▶ **ASSIGNMENT**
Every line below must be copied as written, except for pictures.
********
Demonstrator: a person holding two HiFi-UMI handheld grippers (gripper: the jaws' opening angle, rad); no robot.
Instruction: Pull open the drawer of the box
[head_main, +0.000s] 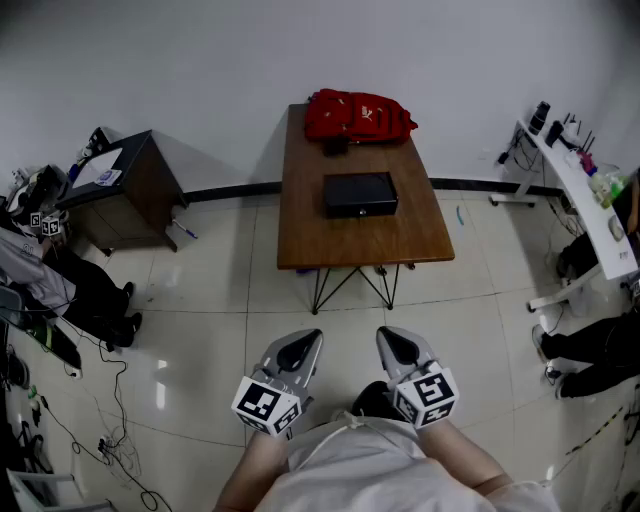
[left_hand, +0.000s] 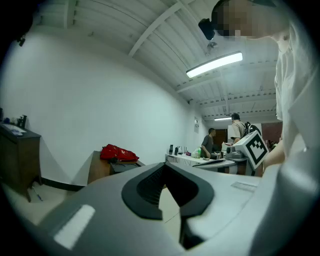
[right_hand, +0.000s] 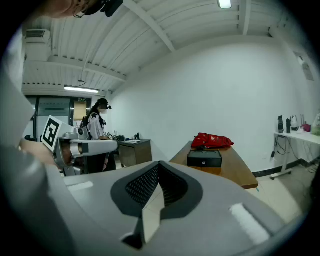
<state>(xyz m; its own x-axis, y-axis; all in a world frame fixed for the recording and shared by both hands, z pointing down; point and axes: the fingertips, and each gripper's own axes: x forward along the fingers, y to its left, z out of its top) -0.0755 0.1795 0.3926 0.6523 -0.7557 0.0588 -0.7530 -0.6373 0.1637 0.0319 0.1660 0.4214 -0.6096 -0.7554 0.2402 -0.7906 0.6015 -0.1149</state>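
1 flat black rectangular box (head_main: 360, 194), drawer closed, lies mid brown wooden table (head_main: 300, 240), near a red fabric bag (head_main: 358, 116). your left gripper (head_main: 303, 342) and right gripper (head_main: 393, 340): both closed, empty, well apart from it.

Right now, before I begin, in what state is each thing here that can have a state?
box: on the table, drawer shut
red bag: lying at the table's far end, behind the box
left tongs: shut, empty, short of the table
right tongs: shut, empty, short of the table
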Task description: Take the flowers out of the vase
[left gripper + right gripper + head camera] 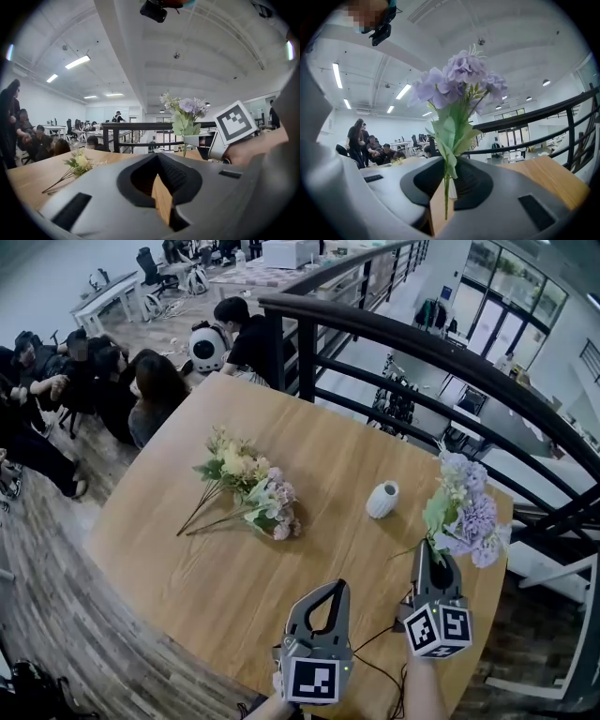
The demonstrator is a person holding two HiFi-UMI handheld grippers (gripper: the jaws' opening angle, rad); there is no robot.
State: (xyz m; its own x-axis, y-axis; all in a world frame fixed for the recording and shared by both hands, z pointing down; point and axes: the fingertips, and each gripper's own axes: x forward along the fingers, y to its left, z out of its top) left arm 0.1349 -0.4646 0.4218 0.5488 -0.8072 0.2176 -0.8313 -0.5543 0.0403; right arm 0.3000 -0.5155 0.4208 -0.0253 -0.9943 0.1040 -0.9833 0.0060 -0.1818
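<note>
Flower stem (446, 199) tight between right fingers (502, 210)

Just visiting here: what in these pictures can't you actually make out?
- Head view: the inside of the vase; its mouth is too small to see into.
- Head view: where the right gripper pinches the purple flowers; its own body covers the stem.
- Left gripper view: the other flower bunch, too small to count blooms.

Matt, warm wood grain on the table (281, 559), smooth white ceramic-looking glaze on the vase (382, 500), matt grey moulded plastic on the left gripper (330, 587) and right gripper (429, 554), soft cloth-like petals on the purple flowers (466, 510), dark semi-gloss metal on the railing (422, 343).
</note>
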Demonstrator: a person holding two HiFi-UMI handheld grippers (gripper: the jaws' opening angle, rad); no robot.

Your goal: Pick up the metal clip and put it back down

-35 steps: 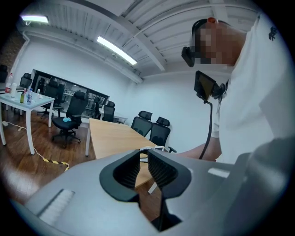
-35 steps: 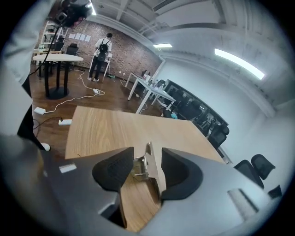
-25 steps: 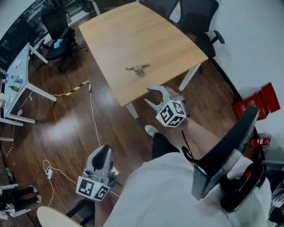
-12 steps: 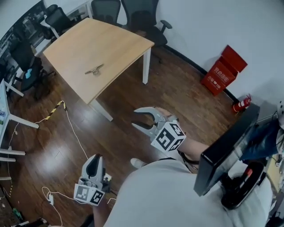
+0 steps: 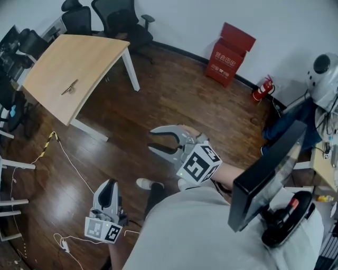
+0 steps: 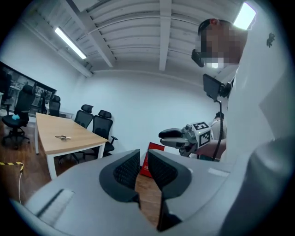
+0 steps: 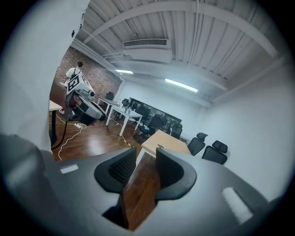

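Observation:
The metal clip (image 5: pixel 69 87) lies flat on the light wooden table (image 5: pixel 90 55), far off at the upper left of the head view. It also shows small on the table in the left gripper view (image 6: pixel 62 137). My right gripper (image 5: pixel 151 140) hangs over the dark wood floor, well clear of the table. Its jaws are closing, with nothing between them. My left gripper (image 5: pixel 108 185) is held low at the lower left, its fingers a narrow slit apart and empty. Each gripper appears in the other's view: the right gripper (image 6: pixel 161 139) and the left gripper (image 7: pixel 97 114).
Black office chairs (image 5: pixel 119 16) stand behind the table. A red box (image 5: pixel 231 47) and a fire extinguisher (image 5: pixel 261 89) sit by the far wall. A white cable (image 5: pixel 71 166) and a yellow-black strip (image 5: pixel 48 140) lie on the floor. A dark panel (image 5: pixel 264 176) rises at my right.
The view has swung away from the table, which has slid to the upper left. My right gripper has come off the table's edge and now hangs over the floor. The clip stays put.

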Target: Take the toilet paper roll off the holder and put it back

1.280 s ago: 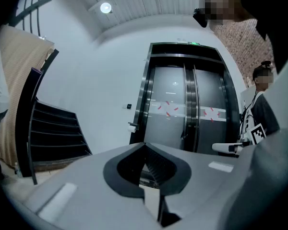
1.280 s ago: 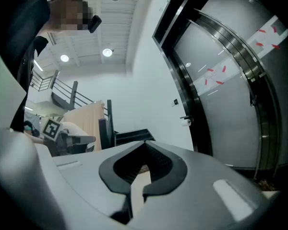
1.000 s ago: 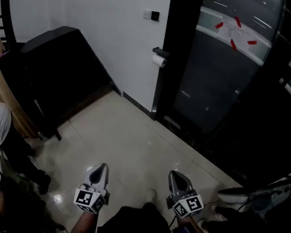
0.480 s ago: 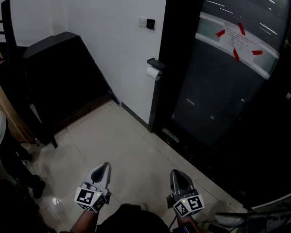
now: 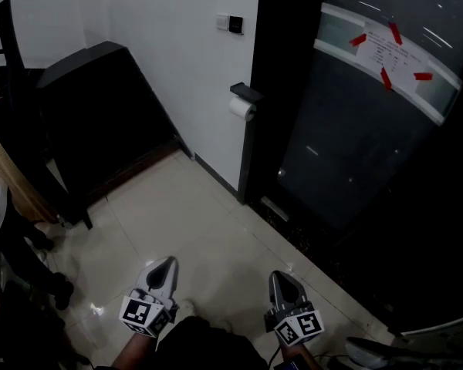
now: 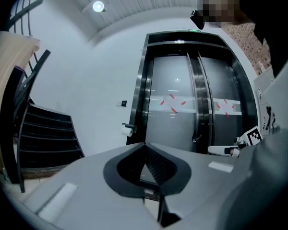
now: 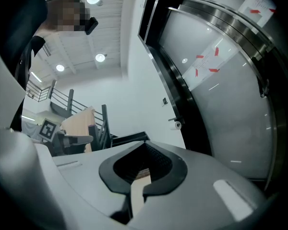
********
▶ **COMPLETED TASK**
Demonstrator: a person holding two HiFi-UMI handheld grippers (gripper: the jaws' opening angle, rad); no robot.
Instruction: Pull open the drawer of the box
[head_main, +0.000s] 
[left_hand, +0.000s] 
[right_hand, +0.000s] 
<state>(xyz m; its own x-axis, y-axis; all in a world frame fixed for the recording and shared by both hands, z pointing down; point and axes: the fingertips, and each gripper's own axes: x forward along the fingers, y to its left, z out of its top) -0.0755 0.1795 0.3926 0.6523 -0.7557 0.0588 -0.7530 -0.6373 0.1637 0.0319 0.1660 0.4214 -0.6096 -0.7554 0.2402 -0.7906 0.6015 -0.1149</state>
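1 flat black rectangular box (head_main: 360, 194), drawer closed, lies mid brown wooden table (head_main: 300, 240), near a red fabric bag (head_main: 358, 116). your left gripper (head_main: 303, 342) and right gripper (head_main: 393, 340): both closed, empty, well apart from it.

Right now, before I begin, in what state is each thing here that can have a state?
box: on the table, drawer shut
red bag: lying at the table's far end, behind the box
left tongs: shut, empty, short of the table
right tongs: shut, empty, short of the table
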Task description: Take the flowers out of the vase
[left gripper + right gripper + head camera] 
The demonstrator is a person holding two HiFi-UMI handheld grippers (gripper: the jaws' opening angle, rad); there is no robot.
State: (xyz m; its own x-axis, y-axis; all in a world frame fixed for the recording and shared by both hands, z pointing down; point and axes: the fingertips, and each gripper's own axes: x forward along the fingers, y to its left, z out of its top) left arm 0.1349 -0.4646 0.4218 0.5488 -0.8072 0.2176 -0.8313 -0.5543 0.0403; right arm 0.3000 -0.5155 0.4208 -0.0253 -0.9943 0.1040 -0.9833 0.0060 -0.1818
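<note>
Flower stem (446, 199) tight between right fingers (502, 210)

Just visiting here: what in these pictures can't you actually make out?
- Head view: the inside of the vase; its mouth is too small to see into.
- Head view: where the right gripper pinches the purple flowers; its own body covers the stem.
- Left gripper view: the other flower bunch, too small to count blooms.

Matt, warm wood grain on the table (281, 559), smooth white ceramic-looking glaze on the vase (382, 500), matt grey moulded plastic on the left gripper (330, 587) and right gripper (429, 554), soft cloth-like petals on the purple flowers (466, 510), dark semi-gloss metal on the railing (422, 343).
</note>
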Demonstrator: a person holding two HiFi-UMI handheld grippers (gripper: the jaws' opening angle, rad); no robot.

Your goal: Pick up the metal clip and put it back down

-35 steps: 
-35 steps: 
-25 steps: 
-12 steps: 
+0 steps: 
+0 steps: 
+0 steps: 

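Observation:
The metal clip (image 5: pixel 69 87) lies flat on the light wooden table (image 5: pixel 90 55), far off at the upper left of the head view. It also shows small on the table in the left gripper view (image 6: pixel 62 137). My right gripper (image 5: pixel 151 140) hangs over the dark wood floor, well clear of the table. Its jaws are closing, with nothing between them. My left gripper (image 5: pixel 108 185) is held low at the lower left, its fingers a narrow slit apart and empty. Each gripper appears in the other's view: the right gripper (image 6: pixel 161 139) and the left gripper (image 7: pixel 97 114).
Black office chairs (image 5: pixel 119 16) stand behind the table. A red box (image 5: pixel 231 47) and a fire extinguisher (image 5: pixel 261 89) sit by the far wall. A white cable (image 5: pixel 71 166) and a yellow-black strip (image 5: pixel 48 140) lie on the floor. A dark panel (image 5: pixel 264 176) rises at my right.
The view has swung away from the table, which has slid to the upper left. My right gripper has come off the table's edge and now hangs over the floor. The clip stays put.
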
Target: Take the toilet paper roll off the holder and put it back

1.280 s ago: 
1.280 s ago: 
1.000 s ago: 
0.480 s ago: 
now: 
now: 
now: 

This output has come to an end.